**DIRECTIONS**
From the very first line of the records through the line that contains "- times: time", repeat everything exactly except the pictures, and add nothing.

**RECORDED DATA**
● ● ● ● ●

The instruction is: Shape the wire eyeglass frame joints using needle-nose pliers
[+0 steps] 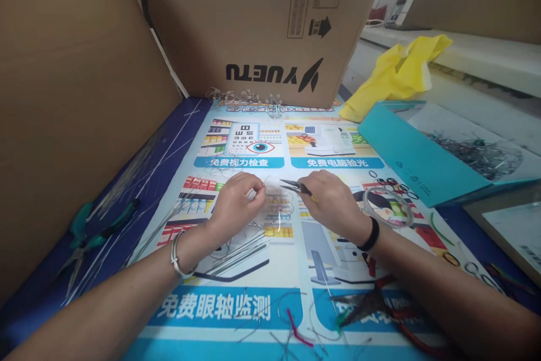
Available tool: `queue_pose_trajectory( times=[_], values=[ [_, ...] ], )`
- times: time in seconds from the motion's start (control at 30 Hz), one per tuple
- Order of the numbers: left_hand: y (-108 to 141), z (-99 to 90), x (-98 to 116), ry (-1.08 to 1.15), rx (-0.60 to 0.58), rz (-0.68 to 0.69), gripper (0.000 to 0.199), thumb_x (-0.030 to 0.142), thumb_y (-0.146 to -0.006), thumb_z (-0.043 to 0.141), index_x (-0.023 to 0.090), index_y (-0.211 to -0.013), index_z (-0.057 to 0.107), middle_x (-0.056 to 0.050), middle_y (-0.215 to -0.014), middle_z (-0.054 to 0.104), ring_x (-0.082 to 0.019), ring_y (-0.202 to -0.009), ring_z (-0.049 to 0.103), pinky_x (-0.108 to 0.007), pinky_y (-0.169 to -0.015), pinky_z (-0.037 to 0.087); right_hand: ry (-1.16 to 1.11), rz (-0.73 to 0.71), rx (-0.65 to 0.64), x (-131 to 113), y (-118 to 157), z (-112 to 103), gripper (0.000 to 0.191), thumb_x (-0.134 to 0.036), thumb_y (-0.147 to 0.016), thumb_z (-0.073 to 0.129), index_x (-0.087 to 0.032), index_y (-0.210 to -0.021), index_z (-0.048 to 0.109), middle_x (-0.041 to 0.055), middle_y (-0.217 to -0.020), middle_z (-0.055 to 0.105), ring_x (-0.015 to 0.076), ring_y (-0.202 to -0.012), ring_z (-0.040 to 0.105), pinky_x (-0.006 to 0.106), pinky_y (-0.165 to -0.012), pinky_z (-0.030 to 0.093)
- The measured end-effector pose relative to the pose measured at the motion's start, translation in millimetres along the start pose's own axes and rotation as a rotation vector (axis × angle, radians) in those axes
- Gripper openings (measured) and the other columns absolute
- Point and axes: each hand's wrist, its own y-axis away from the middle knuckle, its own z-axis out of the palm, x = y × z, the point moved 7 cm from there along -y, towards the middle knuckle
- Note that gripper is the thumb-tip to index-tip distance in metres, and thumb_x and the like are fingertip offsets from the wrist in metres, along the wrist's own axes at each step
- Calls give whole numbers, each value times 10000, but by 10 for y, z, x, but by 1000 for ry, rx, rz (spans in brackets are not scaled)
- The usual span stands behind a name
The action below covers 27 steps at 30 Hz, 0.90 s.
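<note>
My left hand (236, 203) is closed in a pinch, thumb against forefinger, on a thin wire (267, 179) whose fine end pokes out by the fingertips. Wrapped in the fingers of my right hand (333, 203) is a pair of needle-nose pliers (295, 186). Their jaws point left at the pinched wire, slightly parted and a little short of it. Below and between my hands, looped thin wires hang or lie over the printed sheet (291, 271); which, I cannot tell. Several straight wires (239, 254) lie beneath my left wrist.
Cardboard walls (253, 17) rise at the left and back, with wire pieces (274, 105) along the back one. Teal-handled pliers (80, 243) lie left, red-handled scissors (363, 304) front right. A blue box (422, 158) of tangled wires, a clear ring (409, 212) and yellow bag (393, 76) are right.
</note>
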Motion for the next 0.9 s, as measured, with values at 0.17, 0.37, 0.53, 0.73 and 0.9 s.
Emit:
queue_pose_trajectory(
  times=[0.17,0.37,0.53,0.73,0.9],
  values=[
    [11,-69,26,52,85,1,125,93,-758,529,179,-674,561,-13,-719,634,-145,-724,582,-301,-707,467,-546,262,-132,4,25,-38,242,-383,-865,447,-184,-797,568,9,-711,582,138,-650,518,250,-592,365],
    [28,-114,16,26,152,-32,138,108,-764,530,175,-644,543,-10,-696,626,-141,-704,574,-290,-677,457,-682,406,-213,-109,127,-5,381,-531,-757,562,-187,-920,584,-33,-629,526,118,-570,468,234,-516,339],
    [34,-77,-31,70,122,-102,134,129,-769,536,168,-642,551,-12,-695,625,-135,-692,567,-278,-659,449,-719,423,-262,-141,153,156,372,-515,-717,607,-185,-887,581,-30,-655,529,119,-599,469,234,-529,335],
    [36,-26,-60,155,48,-214,105,169,-781,543,170,-685,584,-6,-710,634,-125,-673,563,-263,-636,440,-938,447,-270,-125,136,233,195,-367,-769,555,-182,-715,531,-50,-607,461,90,-564,404,221,-524,319],
    [30,-5,-91,213,-16,-301,90,172,-788,536,175,-716,589,9,-699,630,-114,-653,556,-242,-607,431,-891,445,-222,-89,132,211,163,-334,-786,523,-182,-728,533,-41,-627,471,99,-589,411,232,-551,336]
  ],
)
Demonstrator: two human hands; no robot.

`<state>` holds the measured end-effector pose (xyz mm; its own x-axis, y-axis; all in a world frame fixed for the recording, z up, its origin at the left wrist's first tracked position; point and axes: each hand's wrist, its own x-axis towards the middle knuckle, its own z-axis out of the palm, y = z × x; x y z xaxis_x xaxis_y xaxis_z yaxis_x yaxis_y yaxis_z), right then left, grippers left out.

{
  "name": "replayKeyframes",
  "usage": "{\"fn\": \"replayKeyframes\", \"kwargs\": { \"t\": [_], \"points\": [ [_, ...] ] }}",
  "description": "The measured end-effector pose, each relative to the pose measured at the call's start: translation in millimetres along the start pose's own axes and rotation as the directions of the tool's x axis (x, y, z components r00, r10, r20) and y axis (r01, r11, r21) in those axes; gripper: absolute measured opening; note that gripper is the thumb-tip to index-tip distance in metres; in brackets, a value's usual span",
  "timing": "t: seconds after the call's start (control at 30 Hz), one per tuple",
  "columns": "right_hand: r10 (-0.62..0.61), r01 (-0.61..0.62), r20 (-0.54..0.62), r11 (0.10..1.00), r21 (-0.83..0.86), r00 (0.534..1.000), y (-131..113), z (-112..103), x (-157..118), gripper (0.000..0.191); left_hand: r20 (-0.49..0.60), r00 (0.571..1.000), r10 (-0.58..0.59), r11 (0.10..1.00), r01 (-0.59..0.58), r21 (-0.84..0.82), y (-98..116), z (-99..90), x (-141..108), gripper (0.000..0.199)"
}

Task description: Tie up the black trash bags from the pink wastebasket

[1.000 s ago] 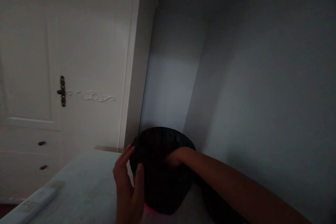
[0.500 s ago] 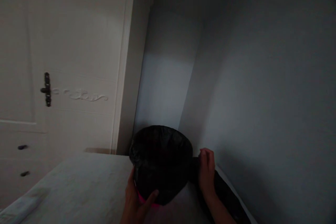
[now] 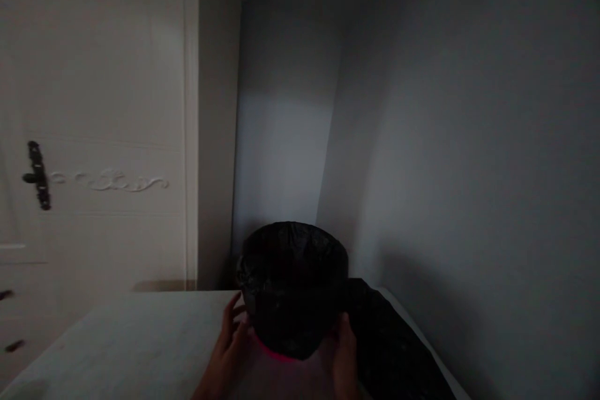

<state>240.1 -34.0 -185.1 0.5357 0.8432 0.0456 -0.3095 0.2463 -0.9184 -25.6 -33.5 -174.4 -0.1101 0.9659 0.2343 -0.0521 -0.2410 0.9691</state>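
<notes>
A small pink bin (image 3: 276,355) stands upright on the pale surface, and only a strip of pink shows near its base. A black bin bag (image 3: 290,319) lines it and is folded down over the rim and outer wall. My left hand (image 3: 230,334) is against the bin's left side, its fingers curved along it. At the lower right side, my right hand (image 3: 345,347) holds the bin, with some fingertips hidden behind it. The two hands have the bin between them.
More black plastic (image 3: 389,337) lies along the right edge of the pale tabletop (image 3: 154,337), close to the grey wall (image 3: 469,169). A white wardrobe (image 3: 117,94) with dark handles stands at the left. The room is dim.
My right hand has come down from beside the rim, off the black plastic there, to the bin's lower right side. My left hand has shifted slightly up and left. The view has turned.
</notes>
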Motion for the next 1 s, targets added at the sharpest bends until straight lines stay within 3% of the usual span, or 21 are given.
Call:
{"fn": "replayKeyframes", "kwargs": {
  "t": [0.1,0.17,0.43,0.57,0.77,1.0],
  "points": [
    [0.085,-0.088,0.055,0.994,0.059,0.995,-1,2,3,0.079,0.119,0.99,-0.076,0.997,0.075,0.016,1,-8.2,-3,0.075],
    [0.106,-0.11,0.067,0.992,0.068,0.992,-1,4,4,0.075,0.144,0.985,-0.092,0.996,0.09,0.021,6,-7.2,-6,0.073],
    [0.199,-0.21,0.089,0.968,0.138,0.976,0,0,7,0.072,0.036,0.995,-0.096,0.989,0.091,0.117,24,1.6,-9,0.085],
    [0.223,-0.238,0.111,0.96,0.146,0.969,-4,0,4,0.071,0.068,0.984,-0.165,0.975,0.152,0.161,26,-0.7,-9,0.083],
    [0.21,-0.227,0.115,0.961,0.157,0.971,-11,5,0,0.07,0.101,0.983,-0.154,0.969,0.13,0.211,29,-2.7,-12,0.087],
    [0.176,-0.191,0.135,0.975,0.111,0.975,-11,4,0,0.069,0.091,0.992,-0.091,0.962,0.064,0.267,18,-8.9,-11,0.09]
  ]
}}
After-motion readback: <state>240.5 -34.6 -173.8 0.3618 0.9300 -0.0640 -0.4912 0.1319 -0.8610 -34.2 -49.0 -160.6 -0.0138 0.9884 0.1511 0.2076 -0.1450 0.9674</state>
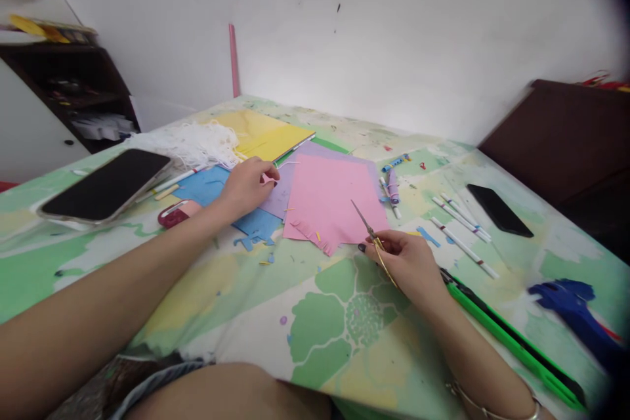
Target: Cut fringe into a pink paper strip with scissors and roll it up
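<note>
My left hand [250, 185] hovers over the lilac and blue sheets with its fingers curled together. A thin white strand of yarn [291, 163] shows at its fingertips. Behind that hand lies a loose heap of white yarn [189, 142]. My right hand [404, 261] holds small gold-handled scissors [378, 244], their blades pointing up and left over a pink sheet [335, 193]. The sheet's lower edge carries a fringed pink strip [315, 236]. Under the pink sheet is a lilac sheet [279, 191], and a blue sheet [201, 185] lies to the left.
A yellow pad [266, 134] lies behind the sheets. On the left are a large phone [105, 184] and a dark red object [172, 213]. White sticks [465, 248], a black phone [499, 210], a green cutter knife [516, 341] and a blue tool [573, 308] occupy the right.
</note>
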`<state>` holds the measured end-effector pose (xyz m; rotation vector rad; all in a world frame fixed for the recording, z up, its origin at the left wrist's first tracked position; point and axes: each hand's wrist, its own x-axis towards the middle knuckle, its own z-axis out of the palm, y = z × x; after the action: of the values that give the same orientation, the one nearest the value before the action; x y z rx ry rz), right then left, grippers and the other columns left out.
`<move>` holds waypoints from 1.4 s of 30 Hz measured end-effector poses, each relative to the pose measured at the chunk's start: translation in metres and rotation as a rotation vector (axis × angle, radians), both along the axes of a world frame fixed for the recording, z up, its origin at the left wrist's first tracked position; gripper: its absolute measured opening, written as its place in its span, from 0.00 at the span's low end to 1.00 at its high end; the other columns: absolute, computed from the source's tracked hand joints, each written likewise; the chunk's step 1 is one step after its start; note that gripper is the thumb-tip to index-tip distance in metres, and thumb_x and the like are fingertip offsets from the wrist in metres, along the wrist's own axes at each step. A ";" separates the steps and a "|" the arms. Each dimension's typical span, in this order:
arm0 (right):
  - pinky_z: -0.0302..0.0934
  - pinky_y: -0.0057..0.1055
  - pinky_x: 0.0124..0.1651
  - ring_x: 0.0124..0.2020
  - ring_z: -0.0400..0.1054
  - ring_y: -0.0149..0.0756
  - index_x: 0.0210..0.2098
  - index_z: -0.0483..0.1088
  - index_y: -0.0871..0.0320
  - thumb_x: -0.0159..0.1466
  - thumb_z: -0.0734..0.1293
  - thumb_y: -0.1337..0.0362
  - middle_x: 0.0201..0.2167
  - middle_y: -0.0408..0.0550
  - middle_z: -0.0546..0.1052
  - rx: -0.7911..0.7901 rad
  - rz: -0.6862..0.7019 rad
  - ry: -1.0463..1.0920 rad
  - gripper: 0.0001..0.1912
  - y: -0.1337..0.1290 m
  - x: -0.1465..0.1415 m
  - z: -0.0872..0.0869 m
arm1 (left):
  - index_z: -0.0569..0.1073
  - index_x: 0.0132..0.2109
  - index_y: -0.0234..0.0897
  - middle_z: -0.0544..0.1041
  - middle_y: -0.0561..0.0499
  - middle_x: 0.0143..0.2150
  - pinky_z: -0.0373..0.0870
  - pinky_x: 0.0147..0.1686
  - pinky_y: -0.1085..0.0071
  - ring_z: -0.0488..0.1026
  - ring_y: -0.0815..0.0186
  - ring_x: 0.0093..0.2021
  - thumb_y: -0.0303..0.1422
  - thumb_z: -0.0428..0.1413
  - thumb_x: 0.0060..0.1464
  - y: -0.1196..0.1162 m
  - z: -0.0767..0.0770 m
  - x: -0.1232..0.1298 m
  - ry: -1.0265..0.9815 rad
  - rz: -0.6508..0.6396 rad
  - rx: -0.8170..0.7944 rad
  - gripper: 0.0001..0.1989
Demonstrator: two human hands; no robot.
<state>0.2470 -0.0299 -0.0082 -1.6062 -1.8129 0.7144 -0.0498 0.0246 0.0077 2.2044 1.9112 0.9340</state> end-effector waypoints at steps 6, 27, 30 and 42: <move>0.52 0.27 0.23 0.21 0.65 0.34 0.31 0.77 0.60 0.53 0.65 0.59 0.19 0.46 0.74 0.007 -0.007 -0.072 0.13 0.002 -0.002 0.001 | 0.75 0.37 0.37 0.77 0.48 0.40 0.67 0.39 0.69 0.72 0.63 0.39 0.30 0.53 0.48 0.018 0.005 0.004 -0.169 -0.146 -0.041 0.09; 0.50 0.29 0.26 0.21 0.64 0.34 0.27 0.74 0.58 0.57 0.62 0.63 0.18 0.45 0.73 0.213 -0.052 -0.317 0.10 -0.001 0.001 0.010 | 0.72 0.35 0.35 0.78 0.43 0.37 0.65 0.40 0.64 0.72 0.57 0.41 0.30 0.50 0.54 0.061 0.010 0.021 -0.017 -0.052 -0.113 0.06; 0.48 0.29 0.27 0.23 0.64 0.35 0.24 0.73 0.58 0.58 0.62 0.65 0.20 0.47 0.72 0.253 -0.050 -0.467 0.10 -0.001 0.001 0.009 | 0.71 0.34 0.37 0.78 0.50 0.32 0.66 0.34 0.70 0.73 0.64 0.33 0.31 0.52 0.52 0.023 0.016 0.033 -0.094 -0.186 -0.168 0.04; 0.59 0.35 0.41 0.36 0.67 0.44 0.31 0.76 0.61 0.58 0.62 0.68 0.30 0.53 0.79 0.619 -0.116 -0.419 0.10 -0.007 0.018 0.012 | 0.73 0.37 0.37 0.76 0.51 0.31 0.64 0.32 0.70 0.69 0.67 0.30 0.33 0.51 0.53 -0.030 -0.006 0.051 -0.192 -0.348 -0.092 0.08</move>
<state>0.2646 -0.0372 0.0040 -1.4722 -1.9385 -0.2536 0.0012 -0.0056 0.0019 2.2030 1.3998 0.9360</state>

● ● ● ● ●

**RESPONSE**
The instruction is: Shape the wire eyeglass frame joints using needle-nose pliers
[+0 steps] 
Available tool: `queue_pose_trajectory( times=[_], values=[ [_, ...] ], )`
- times: time in seconds from the motion's start (control at 30 Hz), one per tuple

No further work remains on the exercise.